● **Work to complete**:
From the material below, return every line that includes "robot".

● **Data records**:

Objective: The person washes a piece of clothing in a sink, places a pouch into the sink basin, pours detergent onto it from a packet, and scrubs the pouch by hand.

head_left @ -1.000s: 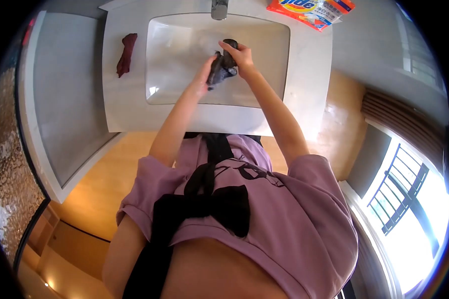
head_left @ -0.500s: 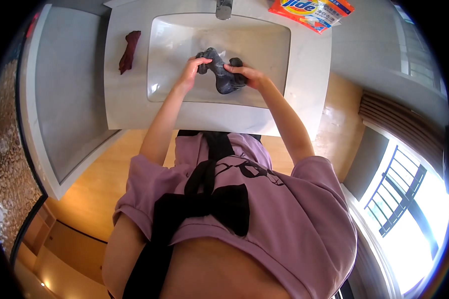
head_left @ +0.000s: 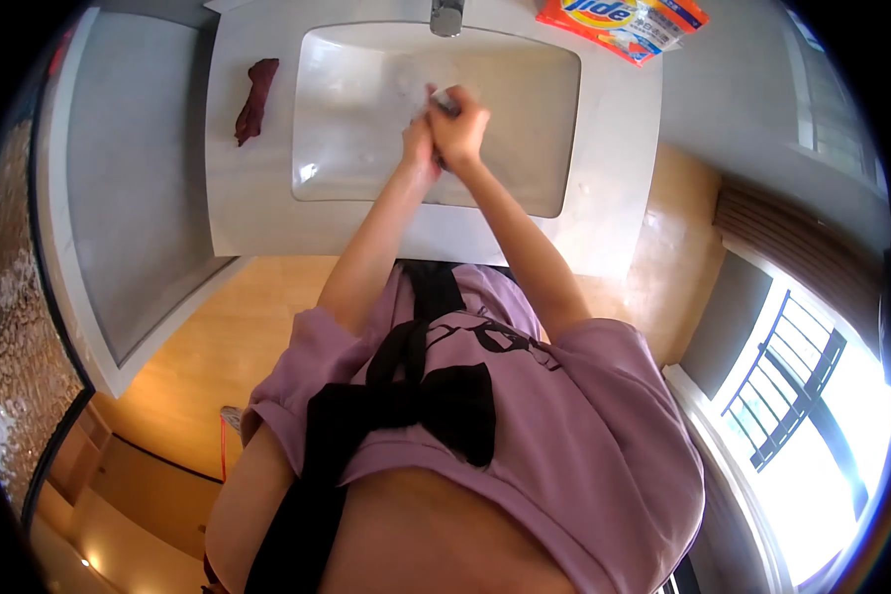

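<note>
sock (head_left: 447, 106), dark grey, stretched between parted hands half a second ago, is now bunched, mostly hidden, over the glossy white basin (head_left: 525, 119). fingers of the left hand (head_left: 420, 146) and right hand (head_left: 462, 128) curl together, gripping it. crumpled maroon cloth (head_left: 256, 102) lies on the smooth pale surface (head_left: 614, 158).

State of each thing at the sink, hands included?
right hand: closed on dark cloth
left hand: against right hand, blurred, grip unclear
dark cloth: mostly hidden between hands
maroon cloth: crumpled, lying on counter
tap: no stream visible
sink: water level unclear
detergent packet: lying printed side up, opened or sealed unclear
</note>
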Motion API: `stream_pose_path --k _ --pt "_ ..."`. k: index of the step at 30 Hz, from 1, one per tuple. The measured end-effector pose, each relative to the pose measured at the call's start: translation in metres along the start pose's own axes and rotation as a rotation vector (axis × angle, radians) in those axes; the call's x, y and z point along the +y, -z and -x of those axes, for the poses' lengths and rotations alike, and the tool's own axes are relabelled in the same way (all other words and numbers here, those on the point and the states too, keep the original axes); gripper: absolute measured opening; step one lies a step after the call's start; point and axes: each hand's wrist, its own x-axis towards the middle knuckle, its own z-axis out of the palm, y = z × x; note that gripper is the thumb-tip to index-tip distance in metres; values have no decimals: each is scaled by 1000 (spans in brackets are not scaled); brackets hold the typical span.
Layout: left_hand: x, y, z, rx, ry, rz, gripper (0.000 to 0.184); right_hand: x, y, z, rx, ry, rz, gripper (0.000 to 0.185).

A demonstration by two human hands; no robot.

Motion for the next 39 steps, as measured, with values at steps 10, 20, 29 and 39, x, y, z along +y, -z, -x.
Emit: stream_pose_path --k 10,20,29,39 --pt "1 -16 4 147 109 -129 28 12 -3 -37 -95 -126 175 24" --pt "19 -29 4 236 95 -279 31 15 -6 -39 -168 -272 88 21" --pt "16 -7 -10 89 120 -127 24 14 -15 -26 -97 -219 185 17" --pt "51 -17 23 -72 272 -461 29 49 2 -56 -356 -211 85 36"
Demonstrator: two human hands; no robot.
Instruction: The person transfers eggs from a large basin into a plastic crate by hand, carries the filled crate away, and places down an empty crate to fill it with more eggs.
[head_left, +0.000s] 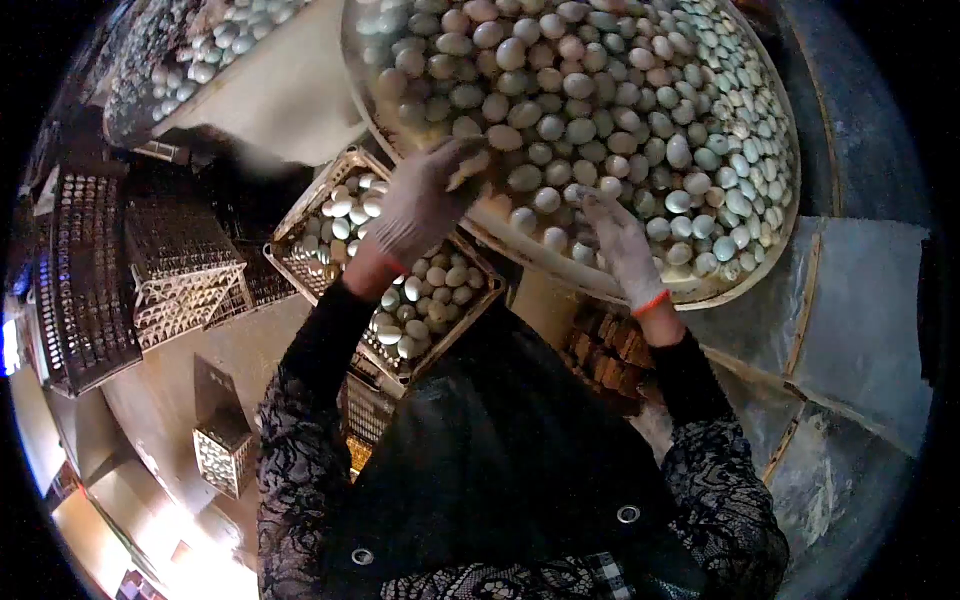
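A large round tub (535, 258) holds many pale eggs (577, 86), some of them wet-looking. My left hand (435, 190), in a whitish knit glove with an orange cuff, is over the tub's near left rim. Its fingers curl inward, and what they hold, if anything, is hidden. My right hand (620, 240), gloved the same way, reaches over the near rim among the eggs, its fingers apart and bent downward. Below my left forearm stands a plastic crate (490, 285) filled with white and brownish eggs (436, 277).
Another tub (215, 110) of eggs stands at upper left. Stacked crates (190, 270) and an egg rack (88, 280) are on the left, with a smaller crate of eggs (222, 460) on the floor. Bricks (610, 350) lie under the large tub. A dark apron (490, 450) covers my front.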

● **Written response**:
A demonstration by two human hands; no robot.
Demonstrator: two human hands; no robot.

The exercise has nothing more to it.